#### WHAT YOU HAVE TO DO
Return each line of the listing exactly as written.

====== INPUT DATA

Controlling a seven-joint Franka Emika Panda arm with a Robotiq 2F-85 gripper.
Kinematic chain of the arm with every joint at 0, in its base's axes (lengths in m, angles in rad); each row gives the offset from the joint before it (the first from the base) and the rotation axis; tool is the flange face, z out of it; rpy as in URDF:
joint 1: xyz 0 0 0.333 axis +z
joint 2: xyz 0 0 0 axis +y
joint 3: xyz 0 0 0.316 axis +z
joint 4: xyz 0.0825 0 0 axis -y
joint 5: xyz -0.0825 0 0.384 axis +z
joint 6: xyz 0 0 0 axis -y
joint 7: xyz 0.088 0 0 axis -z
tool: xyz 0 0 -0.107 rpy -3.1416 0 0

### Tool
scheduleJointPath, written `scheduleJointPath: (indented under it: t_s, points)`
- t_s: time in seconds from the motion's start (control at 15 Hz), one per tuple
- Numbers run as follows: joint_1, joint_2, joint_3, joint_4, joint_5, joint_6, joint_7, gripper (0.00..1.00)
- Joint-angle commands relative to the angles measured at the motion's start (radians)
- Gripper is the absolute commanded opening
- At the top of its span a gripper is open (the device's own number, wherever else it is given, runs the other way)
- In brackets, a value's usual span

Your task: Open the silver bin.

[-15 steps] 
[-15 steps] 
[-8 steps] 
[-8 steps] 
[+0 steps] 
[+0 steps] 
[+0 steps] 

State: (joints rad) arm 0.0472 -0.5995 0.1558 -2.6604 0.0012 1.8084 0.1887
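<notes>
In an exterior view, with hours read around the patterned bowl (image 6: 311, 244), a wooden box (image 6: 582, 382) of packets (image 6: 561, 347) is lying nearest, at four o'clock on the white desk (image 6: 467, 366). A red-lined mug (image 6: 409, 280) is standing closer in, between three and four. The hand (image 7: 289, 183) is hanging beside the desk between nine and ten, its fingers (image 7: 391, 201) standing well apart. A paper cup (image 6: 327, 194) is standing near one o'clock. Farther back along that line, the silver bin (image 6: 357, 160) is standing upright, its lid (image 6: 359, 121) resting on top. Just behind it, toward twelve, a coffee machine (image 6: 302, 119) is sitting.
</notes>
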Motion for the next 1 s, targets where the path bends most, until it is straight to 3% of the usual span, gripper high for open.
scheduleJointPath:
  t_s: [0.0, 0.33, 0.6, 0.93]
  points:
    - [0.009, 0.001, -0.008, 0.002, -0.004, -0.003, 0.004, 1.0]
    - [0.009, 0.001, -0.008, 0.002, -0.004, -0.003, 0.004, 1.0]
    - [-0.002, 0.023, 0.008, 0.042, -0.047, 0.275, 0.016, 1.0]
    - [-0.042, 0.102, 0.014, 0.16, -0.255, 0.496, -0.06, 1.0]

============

#### REPLY
Controlling a seven-joint Franka Emika Panda arm with a Robotiq 2F-85 gripper.
Kinematic chain of the arm with every joint at 0, in its base's axes (lengths in m, angles in rad); each row gives the offset from the joint before it (the first from the base) and the rotation axis; tool is the flange face, z out of it; rpy as in URDF:
joint 1: xyz 0 0 0.333 axis +z
joint 2: xyz 0 0 0 axis +y
joint 3: xyz 0 0 0.316 axis +z
joint 4: xyz 0.0825 0 0 axis -y
joint 5: xyz -0.0825 0 0.384 axis +z
joint 6: xyz 0 0 0 axis -y
joint 7: xyz 0.088 0 0 axis -z
tool: xyz 0 0 -0.107 rpy -3.1416 0 0

### Tool
scheduleJointPath, written `scheduleJointPath: (indented under it: t_s, points)`
- t_s: time in seconds from the motion's start (control at 15 Hz), one per tuple
- Numbers run as follows: joint_1, joint_2, joint_3, joint_4, joint_5, joint_6, joint_7, gripper (0.00..1.00)
- Joint-angle commands relative to the angles measured at the motion's start (radians)
- Gripper is the absolute commanded opening
- At the top of its span a gripper is open (the device's own number, wherever else it is given, runs the other way)
- In brackets, a value's usual span

Your task: Open the silver bin.

[-15 steps] 
[-15 steps] 
[-8 steps] 
[-8 steps] 
[+0 steps] 
[+0 steps] 
[+0 steps] 

State: (joints rad) arm 0.0472 -0.5995 0.1558 -2.6604 0.0012 1.8084 0.1887
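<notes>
In an exterior view, with hours read around the patterned bowl (image 6: 311, 244), a wooden box (image 6: 582, 382) of packets (image 6: 561, 347) is lying nearest, at four o'clock on the white desk (image 6: 467, 366). A red-lined mug (image 6: 409, 280) is standing closer in, between three and four. The hand (image 7: 289, 183) is hanging beside the desk between nine and ten, its fingers (image 7: 391, 201) standing well apart. A paper cup (image 6: 327, 194) is standing near one o'clock. Farther back along that line, the silver bin (image 6: 357, 160) is standing upright, its lid (image 6: 359, 121) resting on top. Just behind it, toward twelve, a coffee machine (image 6: 302, 119) is sitting.
</notes>
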Motion for the next 1 s, targets where the path bends most, until it is straight to 3% of the usual span, gripper high for open.
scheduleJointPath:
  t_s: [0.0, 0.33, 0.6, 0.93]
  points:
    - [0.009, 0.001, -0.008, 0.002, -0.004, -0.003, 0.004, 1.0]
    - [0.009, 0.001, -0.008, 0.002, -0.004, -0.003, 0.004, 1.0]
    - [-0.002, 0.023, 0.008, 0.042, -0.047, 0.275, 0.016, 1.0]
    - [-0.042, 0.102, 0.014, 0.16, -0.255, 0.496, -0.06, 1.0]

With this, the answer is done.